Kaum hat die Frau ihren Platz geräumt, bin ich an der Reihe. Die vietnamesische Mitarbeiterin zieht sich einen lila Mundschutz mit Herzchenmuster an und beugt sich über meine Finger. Mit der Zange knipst sie meinen Naturnagel kurz, fischt aus einer Schachtel einen künstlichen und modelliert mit einem Pinsel eine dicke, flüssige Acrylschicht auf mein Nagelbett. Schon fünf Minuten später ist sie mit dem Nagel fertig. Die vietnamesischen Nageldesignerinnen arbeiten schnell, ihre Preise sind sagenhaft günstig. Eine Neumodellage der Nägel mit Acryl kostet bei L.A. Nails nur 24 Euro. Zum Vergleich: Das Studio Zauberfeile verlangt 60 Euro. Die asiatische Konkurrenz arbeitet also für weniger als die Hälfte - wie ist das möglich?

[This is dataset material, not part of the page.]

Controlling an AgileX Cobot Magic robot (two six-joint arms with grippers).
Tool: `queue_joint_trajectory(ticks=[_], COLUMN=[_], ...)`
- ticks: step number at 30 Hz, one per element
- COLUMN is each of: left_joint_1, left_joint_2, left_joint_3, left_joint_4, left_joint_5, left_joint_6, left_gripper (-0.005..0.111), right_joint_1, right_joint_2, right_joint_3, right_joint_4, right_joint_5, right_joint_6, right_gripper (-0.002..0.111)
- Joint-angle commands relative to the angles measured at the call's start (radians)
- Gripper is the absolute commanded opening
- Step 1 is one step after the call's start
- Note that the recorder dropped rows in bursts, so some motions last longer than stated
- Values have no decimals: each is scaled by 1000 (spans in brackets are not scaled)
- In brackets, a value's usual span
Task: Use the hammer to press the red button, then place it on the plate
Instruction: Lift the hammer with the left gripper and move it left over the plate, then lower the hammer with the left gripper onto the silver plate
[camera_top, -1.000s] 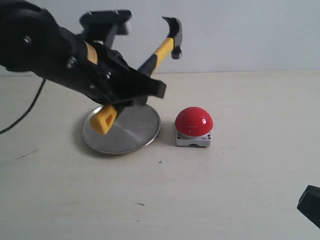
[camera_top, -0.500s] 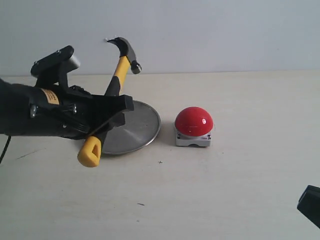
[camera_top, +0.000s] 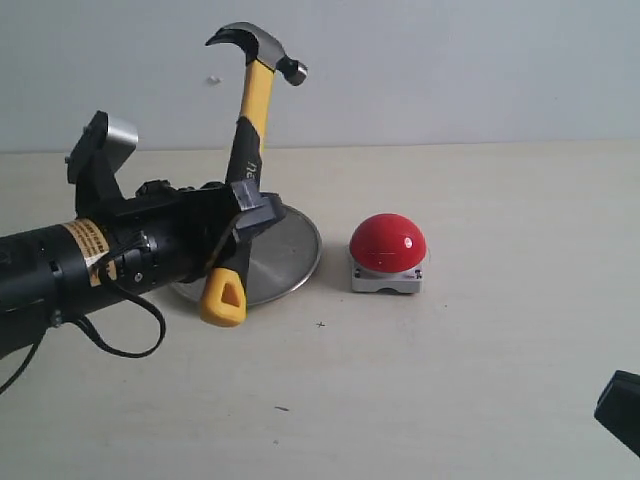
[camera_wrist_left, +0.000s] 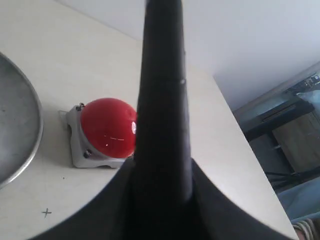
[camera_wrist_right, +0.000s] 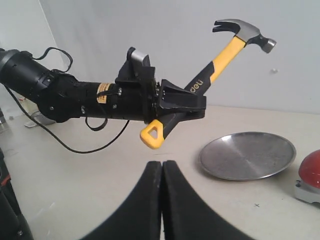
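Observation:
My left gripper (camera_top: 243, 215) is shut on the black handle of the hammer (camera_top: 252, 140) and holds it nearly upright. Its steel head is high above the plate's back, and its yellow end hangs over the front rim of the plate (camera_top: 290, 255). The red button (camera_top: 388, 243) sits on its grey base right of the plate, untouched. In the left wrist view the handle (camera_wrist_left: 162, 100) runs up between the fingers, partly covering the button (camera_wrist_left: 105, 127) beside the plate (camera_wrist_left: 15, 125). My right gripper (camera_wrist_right: 162, 167) is shut and empty, low over the table, facing the hammer (camera_wrist_right: 220, 62) and plate (camera_wrist_right: 247, 155).
A black cable (camera_top: 130, 345) loops under the left arm onto the table. A black part of the right arm (camera_top: 620, 408) shows at the lower right corner. The table meets a pale wall behind, and its side edge (camera_wrist_left: 235, 115) lies beyond the button.
The left arm has dropped and swung left. The hammer has turned from leaning right to nearly upright, so its head moved left, away from above the button. Right gripper unmoved.

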Motion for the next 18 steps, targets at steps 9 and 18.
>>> queue_joint_trajectory(ticks=[9, 18], left_joint_1=[32, 79], left_joint_2=[239, 334], left_joint_3=[-3, -3], left_joint_4=[-109, -107], left_joint_5=[-287, -342], left_joint_6=[-94, -154], left_gripper=[0, 0], right_joint_1=[0, 0], right_joint_2=[-5, -5], right_joint_3=[4, 4], right_joint_4=[-4, -4], right_joint_5=[-1, -1], right_joint_6=[-4, -1], right_gripper=[0, 0])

Eine Möglichkeit zu sparen, sind billige Materialien. Meisterin Siebert will nicht explizit über die asiatische Konkurrenz sprechen, es gebe "überall in der Branche schwarze und weiße Schafe". Aber zu diesem beißenden Geruch möchte sie etwas sagen. Für die Modellage von Acrylnägeln gebe es nämlich zwei Werkstoffe: Ethylmethacrylat und Methylmethacrylat. Letzteres sei deutlich billiger, aber gesundheitlich problematisch. Auf meinem Nagel identifiziert Siebert den Stoff anhand des typischen Geruchs. Das Bundesinstitut für Risikobewertung warnt, Methylmethacrylat könne Nagelentzündungen und -ablösungen verursachen und auch bei den Mitarbeitern in den Studios Allergien, Husten und Hautausschläge auslösen. Produkte mit Methylmethacrylat sollten daher nicht verwendet werden.
Ich möchte diese und andere Fragen mit Thi Thuy Duong Pham diskutieren, der Geschäftsführerin von L.A. Nails. Sie könnte viel berichten über den Boom der Branche, die Preise und Produkte. Vor zehn Jahren eröffnete sie ihr erstes Studio, heute besitzt sie 18 Filialen von Bochum bis Wetzlar. Und eben auch das Studio im Berliner Gesundbrunnen-Center, das ich besucht habe. Aber Pham möchte nicht mit mir sprechen. Spätere Anrufe und Nachrichten ignoriert sie.